Велика, пространна Сибирь! Иртыш ее всю поперек промял. Если уползет куда — след глубокий оставит. Вон остров зеленым листком посреди реки плавает: деревья на нем густые, травы, багульник. Затерялся в черемухах соловей. О ком тоскуешь, соловушка?

С ближнего песка глухарь снялся, просвистела пара уток. Над самою водой бунчат комары. Чайку, плавающую около лодки, облепила мошкара. Плывет птаха, оплескивает себя водою, под взнявшимся крылом шелковистый пух.

Карбас скользит по воде легко, Пикан чуть заметно перебирает веслами, уперев ноги в днище. Приятно плыть, когда нет цели, когда глазам своим да крепким рукам доверился. Ты — жизни своей хозяин, и все это суровое, дикое пространство — твое. Его не делили на части, одним понятием обозначено — Сибирь. Край дерзновенных, вольных людей. И сходятся здесь пути-дороги, нечаянные встречи случаются, как с князем, к примеру, или с Минеевной.

Звонко ль дуется князю в дуду? Стоит на сторожевой башне, яко архангел, провозвещающий Судный день, трубит. Ни страха перед грядущим — всего уж натерпелся! — ни раскаяния. Сам в звук превратился, в придаток трубы.

Пикан поймал себя на мысли, что жалеет своего мучителя. А ведь это он изломал привычное течение пикановской жизни. Текла, как Иртыш, в выверенном русле. Было и счастье, и дети были. Была Потаповна. Всех разметало. Да и сам князь загремел следом.

Пикан возвысил, развернул налившиеся усталостью плечи, проник взором в непроницаемую синь леса, чего не разглядел — домыслил. Лес-то с детства знаком. Тот же зверь здесь, та же птица. Страха перед тайгой нет. И перед далями Иртыша, перед всем белым светом, которому он хозяин, нет робости. «Это мой свет, — думал Пикан, — моя река. И держава моя».

Не за нее ли терпел от сильных мира сего? Никто не вправе делить землю — она принадлежит всем, как небо это, как Иртыш, как воздух. Ходи, плавай, летай, дыши, исполняя назначение свое. «Вот жена венчаная сына или дочь мне родит. Везу я их к лучшему, никому не мешаю».

Во всех деяниях человек должен быть добр, справедлив, неутомим и разумен. И как это славно — плыть за рекою вслед, ни от кого не завися!

«Не поп я, воин и пахарь! Иоанна Крестителя из меня не вышло. Сказать, что ль, Феше о грехе нечаянном? Нет, не скажу. Незачем расстраивать. Ее сейчас беречь надобно. А боле не отступлюсь».

— Татарочка моя! — снял Фешу с кормы, усадил на колени. — Голубушка!

— Ива-анушкааа, — шептала она.

Лодка уткнулась в берег. Пикан снял парус тряпичный, сложил и, выйдя на берег, огляделся.

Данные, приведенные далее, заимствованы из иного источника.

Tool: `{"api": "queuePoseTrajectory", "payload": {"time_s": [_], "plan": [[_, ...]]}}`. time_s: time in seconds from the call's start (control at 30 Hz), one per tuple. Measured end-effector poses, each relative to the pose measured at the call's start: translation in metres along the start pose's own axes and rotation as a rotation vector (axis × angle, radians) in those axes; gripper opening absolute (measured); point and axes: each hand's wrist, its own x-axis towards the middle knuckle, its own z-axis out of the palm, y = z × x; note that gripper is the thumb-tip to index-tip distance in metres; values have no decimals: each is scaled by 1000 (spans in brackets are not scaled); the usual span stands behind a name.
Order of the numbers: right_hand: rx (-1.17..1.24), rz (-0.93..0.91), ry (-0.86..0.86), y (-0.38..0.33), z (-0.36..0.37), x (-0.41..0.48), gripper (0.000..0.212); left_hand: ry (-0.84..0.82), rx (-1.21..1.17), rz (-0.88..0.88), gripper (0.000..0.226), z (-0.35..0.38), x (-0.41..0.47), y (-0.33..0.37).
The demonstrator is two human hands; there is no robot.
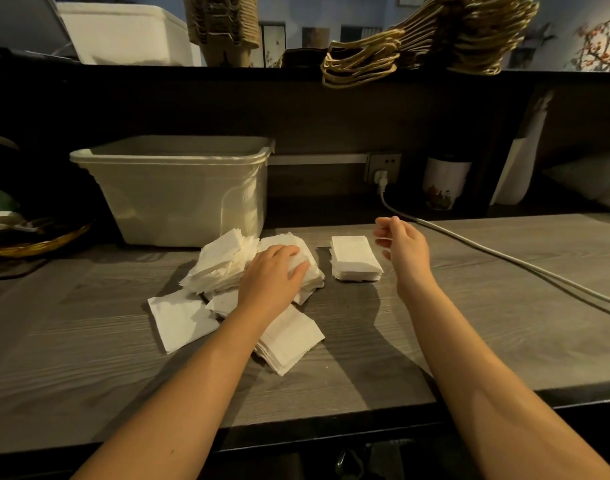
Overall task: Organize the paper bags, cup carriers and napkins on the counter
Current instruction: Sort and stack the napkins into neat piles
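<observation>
White napkins lie on the grey wooden counter (469, 323). A messy heap of napkins (223, 261) sits in the middle, with loose napkins (180, 320) and a small pile (289, 337) nearer me. A neat napkin stack (355, 258) stands to the right of the heap. My left hand (274, 275) rests on the heap, fingers curled over a bundle of napkins. My right hand (402, 245) hovers just right of the neat stack, fingers loosely curled and holding nothing. On the upper shelf lie paper bags with twisted handles (428, 39) and stacked cup carriers (223, 26).
A translucent plastic bin (178, 188) stands behind the heap. A white cable (497, 254) runs from a wall socket (383, 168) across the counter's right side. A patterned cup (445, 183) is at the back right, a basket (33, 237) at the left edge.
</observation>
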Motion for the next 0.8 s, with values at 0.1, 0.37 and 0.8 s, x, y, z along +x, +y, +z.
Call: {"api": "queuePoseTrajectory", "payload": {"time_s": [0.1,0.37,0.8], "plan": [[11,17,-42,8,2,-11,30,27,-8,24,37,-4,0,0],[-63,-63,-194,7,7,-23,34,104,18,-19,36,-6,4,-4],[-212,-109,-510,5,15,-36,34,-39,-93,-45,51,-10,4,-6]]}}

Попали в заводь. Иртыш, повсюду желтый и мутный, был здесь чист. По дну рыбы играли. Песок золотой, мелкий. Выскочив из карбаса, Феша растянулась на песке и, пересыпая из руки в руку тонкую золотую струйку, смотрела на раскосмаченное солнце, нежилась в разливанном море тепла и света и что-то беззвучно, словно заклинание, шептала. Волна, синяя, с прозеленью, омывала босые ее ноги, слизывала песок и накатывала снова. Из травы безбоязненно вышла с выводком утка, крякнула и бесстрашно провела темно-желтых детенышей к воде. Где-то неподалеку высиживала. Отсидела, отмаялась, теперь одна забота — поставить утят на крыло. И скоро, уж скоро замашут они на ветру крыльями. А пока вместо крыльев смешные огузки. Ныряют утятки, восторженно пищат. Тоже ведь птицы, и каждый с судьбою своей, со своим долгим или коротким веком. То ли добычей станут чьей-то, не успев побывать в чужих и теплых краях, то ли пристроятся к стае и поплывут, поплывут над землей.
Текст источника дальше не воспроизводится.